WHAT THIS TASK INVOLVES
Wherever the string "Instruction" shows up in the data below, copy the whole line.

SUPPLIED RECORDS
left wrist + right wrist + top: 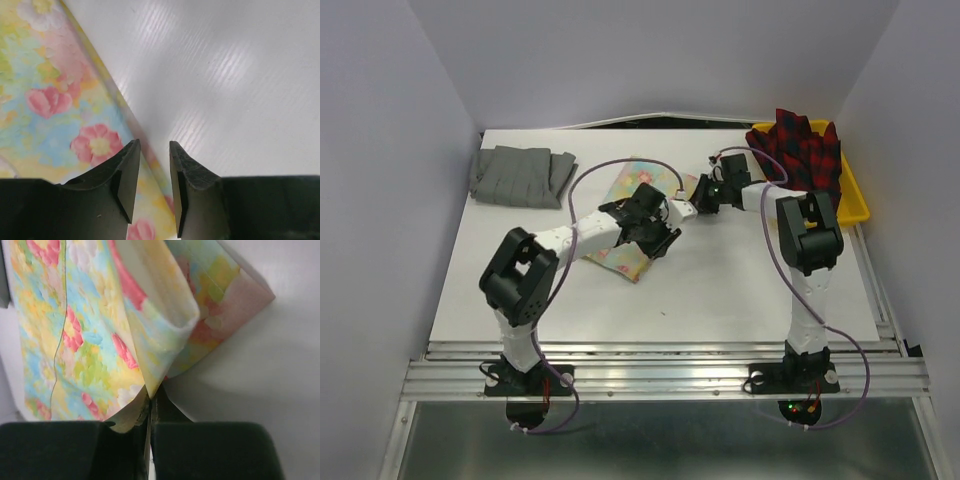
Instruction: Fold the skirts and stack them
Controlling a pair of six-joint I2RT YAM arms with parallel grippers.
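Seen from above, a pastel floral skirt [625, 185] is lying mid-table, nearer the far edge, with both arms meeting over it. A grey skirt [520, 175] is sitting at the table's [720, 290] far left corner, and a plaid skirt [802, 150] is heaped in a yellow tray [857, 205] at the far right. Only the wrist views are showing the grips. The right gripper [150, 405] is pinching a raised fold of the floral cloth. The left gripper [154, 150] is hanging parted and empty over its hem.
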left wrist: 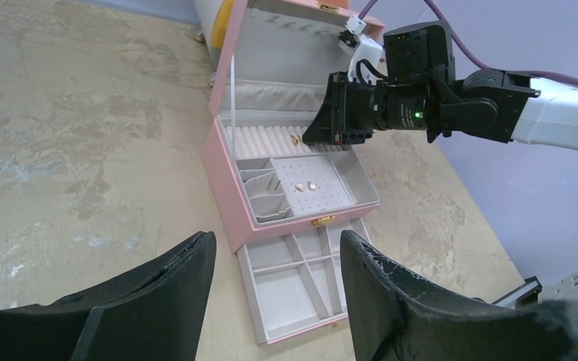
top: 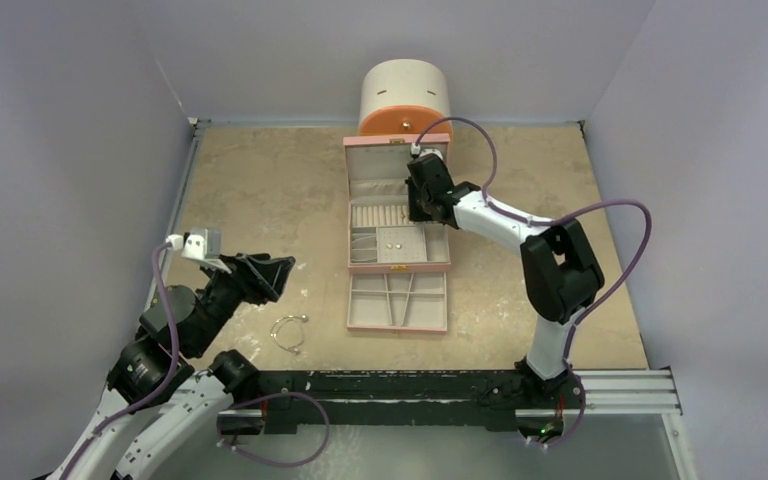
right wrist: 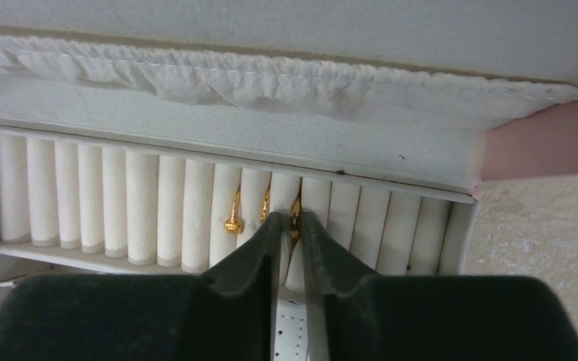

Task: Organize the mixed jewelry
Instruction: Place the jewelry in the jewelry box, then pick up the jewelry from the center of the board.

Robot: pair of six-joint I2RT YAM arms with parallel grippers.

WRITTEN ANSWER
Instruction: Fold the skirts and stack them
Instruction: Place the jewelry in the jewelry box, then pick up the jewelry from the center of the board.

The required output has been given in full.